Now imagine that you feel that way in what is supposedly your own country.
This, Vancouver education experts suspect, is part of what is making aboriginal youth drop out of high school in droves. To combat that sense of alienation, the Vancouver Board of Education held hearings this month to discuss establishing an aboriginal mini-school in hopes of keeping First Nations youth from ditching their education.
“It would be a school within a school that approaches curriculum through an aboriginal lens using aboriginal history (and) traditions, ” board chair Patti Bacchus told the news site Metro Vancouver.
"Our graduation rates are very flat, are very discouraging. We hear too often students saying, ‘I didn't belong, people didn't understand me,’ ” Bacchus said, according to CBC News.

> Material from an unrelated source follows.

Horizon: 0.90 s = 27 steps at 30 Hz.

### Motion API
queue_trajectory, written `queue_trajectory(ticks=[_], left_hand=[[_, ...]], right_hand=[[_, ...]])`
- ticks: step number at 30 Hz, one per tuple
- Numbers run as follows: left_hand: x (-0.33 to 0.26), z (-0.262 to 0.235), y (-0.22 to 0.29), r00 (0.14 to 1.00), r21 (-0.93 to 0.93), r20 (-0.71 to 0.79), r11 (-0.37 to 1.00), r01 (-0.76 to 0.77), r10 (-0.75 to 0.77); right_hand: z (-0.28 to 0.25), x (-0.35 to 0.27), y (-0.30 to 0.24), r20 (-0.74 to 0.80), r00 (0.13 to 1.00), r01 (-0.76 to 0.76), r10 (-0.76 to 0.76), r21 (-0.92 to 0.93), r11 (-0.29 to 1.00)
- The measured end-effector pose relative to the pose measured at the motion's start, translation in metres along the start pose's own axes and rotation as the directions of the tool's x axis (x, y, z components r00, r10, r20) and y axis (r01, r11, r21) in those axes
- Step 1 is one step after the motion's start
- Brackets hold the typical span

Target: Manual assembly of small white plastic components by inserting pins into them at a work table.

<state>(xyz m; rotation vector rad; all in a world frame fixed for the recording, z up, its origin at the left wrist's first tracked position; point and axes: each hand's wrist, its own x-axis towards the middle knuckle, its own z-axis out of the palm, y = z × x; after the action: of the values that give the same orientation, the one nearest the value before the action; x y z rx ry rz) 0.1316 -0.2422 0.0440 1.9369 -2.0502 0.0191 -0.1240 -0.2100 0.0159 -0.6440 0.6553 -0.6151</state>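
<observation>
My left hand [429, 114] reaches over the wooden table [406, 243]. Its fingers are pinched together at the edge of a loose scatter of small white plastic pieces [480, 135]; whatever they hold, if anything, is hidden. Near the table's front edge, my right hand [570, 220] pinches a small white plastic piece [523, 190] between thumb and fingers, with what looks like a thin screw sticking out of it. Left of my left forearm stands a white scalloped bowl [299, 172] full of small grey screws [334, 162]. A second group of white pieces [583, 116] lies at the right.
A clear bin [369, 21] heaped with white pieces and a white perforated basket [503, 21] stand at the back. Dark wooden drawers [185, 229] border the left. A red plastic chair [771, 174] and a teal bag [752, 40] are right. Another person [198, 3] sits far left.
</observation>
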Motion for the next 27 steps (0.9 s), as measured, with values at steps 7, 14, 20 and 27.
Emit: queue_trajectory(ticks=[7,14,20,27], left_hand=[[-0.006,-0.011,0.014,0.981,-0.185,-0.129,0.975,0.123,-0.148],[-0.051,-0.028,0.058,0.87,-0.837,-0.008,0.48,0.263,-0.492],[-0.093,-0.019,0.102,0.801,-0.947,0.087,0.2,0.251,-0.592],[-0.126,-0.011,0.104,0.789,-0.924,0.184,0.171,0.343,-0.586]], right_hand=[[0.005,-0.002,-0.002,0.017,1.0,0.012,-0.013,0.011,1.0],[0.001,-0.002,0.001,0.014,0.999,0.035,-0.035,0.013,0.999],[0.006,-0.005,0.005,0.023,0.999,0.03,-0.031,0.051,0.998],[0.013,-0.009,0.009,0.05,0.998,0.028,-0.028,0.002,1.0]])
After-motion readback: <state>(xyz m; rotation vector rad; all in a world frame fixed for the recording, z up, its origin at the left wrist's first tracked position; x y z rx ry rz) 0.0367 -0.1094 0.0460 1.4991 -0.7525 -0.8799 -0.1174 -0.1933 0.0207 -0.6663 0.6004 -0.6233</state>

The program would be launched by September 2012 for secondary-school students, the CBC said.
Although some have blasted the idea as segregationist, others see the need for something more specialized for First Nations youth.
"I've been on a real fight to have my children educated with the same opportunities—to get an education—and I don't see that happening," said Ina Campbell, the parent of five, to the CBC. The existing education system is not reaching her children, she said.
The program has only been outlined in vague terms while the board seeks input from aboriginal leaders and community members. Lynda Gray, executive director of the Urban Native Youth Association, told the Vancouver weekly the Straight that any such program would absolutely need First Nations input.
She and other First Nations leaders also emphasized the need for inclusivity rather than exclusivity.
“As far as the native community is concerned, we believe that one of the considerations should be an actual magnet school that’s based on First Nations culture and traditions, but is not necessarily just restricted to First Nations students,” she told the Straight.
Educator and fillmaker Robert Genaille concurred on his blog, Where Are the Sheep?
“A key to both is the idea that it is open to anybody,” he wrote on Jan. 13. “I have always felt that aboriginal education is not just about educating aboriginal people but educating everybody. Indigenous epistemologies and pedagogies have a lot to offer if you are willing to take a look.”